Direkt zum Hauptbereich

Securing firmware images with ansible

When using YOCTO for building your software there always comes the point where everything is woven together to something bigger - usually all your recipes are put together to an image, which can be used directly for booting an embedded device.
As this is the final step, extra care should be taken when it comes to checking on security.

On an recipe level you can make your component as fortified as you could imagine, if another component doesn't care about security at all, your whole concept will fall into pieces.
  • So how do I check on security when an image is created? 
  • What do I need check for?
  • Are there any helpful tools around, which can support me?
To answer the last question first - YES there are some very useful tools around, for instance ansible.
Ansible is a very flexible, extendable batch processor, which can automate most of the administrative tasks quite convenient.

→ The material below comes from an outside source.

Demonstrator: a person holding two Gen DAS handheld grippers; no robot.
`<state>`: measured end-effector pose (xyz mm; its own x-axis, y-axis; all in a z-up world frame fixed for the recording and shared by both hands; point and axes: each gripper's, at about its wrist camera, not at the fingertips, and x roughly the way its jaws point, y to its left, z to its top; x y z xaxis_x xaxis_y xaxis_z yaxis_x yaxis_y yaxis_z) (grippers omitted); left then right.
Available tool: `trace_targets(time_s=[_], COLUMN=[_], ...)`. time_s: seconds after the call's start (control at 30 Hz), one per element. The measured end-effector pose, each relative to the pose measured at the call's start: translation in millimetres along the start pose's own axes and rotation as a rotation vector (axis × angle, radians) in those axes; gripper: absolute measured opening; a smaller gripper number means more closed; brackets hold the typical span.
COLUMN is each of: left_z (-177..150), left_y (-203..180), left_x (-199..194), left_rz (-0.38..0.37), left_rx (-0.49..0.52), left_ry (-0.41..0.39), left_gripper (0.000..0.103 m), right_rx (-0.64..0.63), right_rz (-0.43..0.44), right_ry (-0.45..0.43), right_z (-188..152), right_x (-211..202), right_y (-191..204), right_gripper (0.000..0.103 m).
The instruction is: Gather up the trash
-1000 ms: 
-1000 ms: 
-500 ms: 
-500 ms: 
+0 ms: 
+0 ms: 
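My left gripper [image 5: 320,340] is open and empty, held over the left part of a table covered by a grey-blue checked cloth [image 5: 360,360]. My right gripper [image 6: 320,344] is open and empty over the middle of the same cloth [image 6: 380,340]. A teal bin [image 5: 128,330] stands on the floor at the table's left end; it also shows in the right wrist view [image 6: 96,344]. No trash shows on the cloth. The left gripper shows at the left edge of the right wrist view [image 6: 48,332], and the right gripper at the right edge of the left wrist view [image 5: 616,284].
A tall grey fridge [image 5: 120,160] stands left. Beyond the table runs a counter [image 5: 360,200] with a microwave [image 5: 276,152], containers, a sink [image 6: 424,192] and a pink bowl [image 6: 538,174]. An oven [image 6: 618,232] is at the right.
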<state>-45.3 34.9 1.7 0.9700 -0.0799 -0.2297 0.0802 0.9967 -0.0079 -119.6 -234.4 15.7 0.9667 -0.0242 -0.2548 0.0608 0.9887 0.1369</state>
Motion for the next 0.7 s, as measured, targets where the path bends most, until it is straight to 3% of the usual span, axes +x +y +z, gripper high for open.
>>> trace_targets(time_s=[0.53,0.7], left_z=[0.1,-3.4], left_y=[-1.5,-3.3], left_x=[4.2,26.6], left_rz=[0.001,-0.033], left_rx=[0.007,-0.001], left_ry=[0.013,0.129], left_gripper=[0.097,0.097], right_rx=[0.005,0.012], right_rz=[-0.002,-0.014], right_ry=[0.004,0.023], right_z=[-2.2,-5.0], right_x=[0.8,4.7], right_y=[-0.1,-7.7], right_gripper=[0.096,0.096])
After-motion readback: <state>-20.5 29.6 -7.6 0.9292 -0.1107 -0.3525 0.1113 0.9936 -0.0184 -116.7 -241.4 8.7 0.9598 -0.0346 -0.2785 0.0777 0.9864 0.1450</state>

The result of a YOCTO build is mostly an more or less fully featured Linux system, you can stick to the plenty of admin guides around security on the web. E.g. #1 or #2.

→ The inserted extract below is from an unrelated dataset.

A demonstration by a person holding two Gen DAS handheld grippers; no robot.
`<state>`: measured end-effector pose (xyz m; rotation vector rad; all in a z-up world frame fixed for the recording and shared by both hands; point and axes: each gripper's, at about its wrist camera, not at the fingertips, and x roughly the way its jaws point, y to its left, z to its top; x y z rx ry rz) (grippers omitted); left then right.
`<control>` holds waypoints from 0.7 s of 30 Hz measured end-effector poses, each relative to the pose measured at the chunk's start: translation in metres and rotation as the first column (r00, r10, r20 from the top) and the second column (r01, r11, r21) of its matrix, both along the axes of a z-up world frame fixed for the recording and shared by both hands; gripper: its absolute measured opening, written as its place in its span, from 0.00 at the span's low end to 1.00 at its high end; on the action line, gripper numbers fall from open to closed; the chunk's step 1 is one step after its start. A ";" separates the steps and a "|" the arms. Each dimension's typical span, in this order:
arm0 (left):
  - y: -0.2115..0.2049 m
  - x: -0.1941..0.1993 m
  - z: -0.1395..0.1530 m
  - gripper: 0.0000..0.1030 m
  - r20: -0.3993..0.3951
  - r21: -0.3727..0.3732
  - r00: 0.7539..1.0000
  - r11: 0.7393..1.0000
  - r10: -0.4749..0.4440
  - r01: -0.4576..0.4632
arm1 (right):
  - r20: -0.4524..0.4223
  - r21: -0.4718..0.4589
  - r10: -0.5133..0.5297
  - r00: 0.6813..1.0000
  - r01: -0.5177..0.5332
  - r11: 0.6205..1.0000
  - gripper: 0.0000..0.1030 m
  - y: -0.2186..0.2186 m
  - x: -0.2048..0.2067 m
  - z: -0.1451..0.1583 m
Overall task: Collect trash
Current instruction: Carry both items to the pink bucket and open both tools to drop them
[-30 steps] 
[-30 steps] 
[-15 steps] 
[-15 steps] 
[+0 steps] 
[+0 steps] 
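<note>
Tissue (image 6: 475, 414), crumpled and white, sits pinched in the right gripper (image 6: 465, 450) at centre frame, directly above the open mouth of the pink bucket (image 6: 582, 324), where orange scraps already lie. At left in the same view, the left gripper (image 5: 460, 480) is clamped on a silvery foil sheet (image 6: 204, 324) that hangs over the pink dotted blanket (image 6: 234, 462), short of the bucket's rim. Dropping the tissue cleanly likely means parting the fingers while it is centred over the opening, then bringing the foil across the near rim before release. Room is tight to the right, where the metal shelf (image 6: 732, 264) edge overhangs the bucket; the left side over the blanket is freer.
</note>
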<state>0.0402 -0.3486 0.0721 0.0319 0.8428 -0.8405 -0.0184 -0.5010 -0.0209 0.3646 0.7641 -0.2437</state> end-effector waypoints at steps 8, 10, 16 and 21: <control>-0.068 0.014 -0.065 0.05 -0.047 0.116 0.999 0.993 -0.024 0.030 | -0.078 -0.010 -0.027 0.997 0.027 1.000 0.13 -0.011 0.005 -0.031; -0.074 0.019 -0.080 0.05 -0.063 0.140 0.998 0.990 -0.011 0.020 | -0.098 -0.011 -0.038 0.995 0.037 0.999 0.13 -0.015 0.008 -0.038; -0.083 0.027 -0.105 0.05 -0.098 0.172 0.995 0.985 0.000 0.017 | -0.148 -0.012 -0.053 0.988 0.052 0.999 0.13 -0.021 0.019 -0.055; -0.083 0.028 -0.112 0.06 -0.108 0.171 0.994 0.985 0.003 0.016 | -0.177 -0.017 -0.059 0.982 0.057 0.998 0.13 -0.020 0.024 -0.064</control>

Now for my answer to the first question: By running ansible as part of static code analysis.

Quick example

Objective: ensure that all files lying under /etc are NOT writable by average user

Step 1: Create a playbook

Ansible can be used to run a "playbook" (which is some sort of more intelligent shell script, if you want to break it down to the core) - more on playbooks can be found for instance here.
A playbook (can) consist of multiple tasks, which run commands a.s.o. on the target.
A sample could look like this

- name: checks
  hosts: 127.0.0.1
  connection: local
  tasks:
    - name: "/etc exists as a dir"
      file:
        path: "/etc"
        state: directory
  gather_facts: false
If you now would run this playbook by
ansible-playbook <filename>
it would check if on local system the folder "/etc" is existing.
So we need to tell ansible that we want to check the code inside the YOCTO build tree.
You could change the path of "/etc" to your image-rootfs-path and it will work but that neither seems to be very useful nor generic.
This is where the so called inventory comes into play

Step 2: Create an inventory 

In very simple words the inventory is a storage for global information. So we could create a global variable which is point to the actual path inside the rootfs.
This could look like this
- all:
  - vars:
    sysconfdir: $IMAGE_ROOTFS/$sysconfdir
now the placeholder of "$IMAGE_ROOTFS" and "$sysconfdir" could be replaced by bitbake with the real value with the help of some shell or python magic inside of bitbake. You can have a look at my bbclass  how this could be achieved.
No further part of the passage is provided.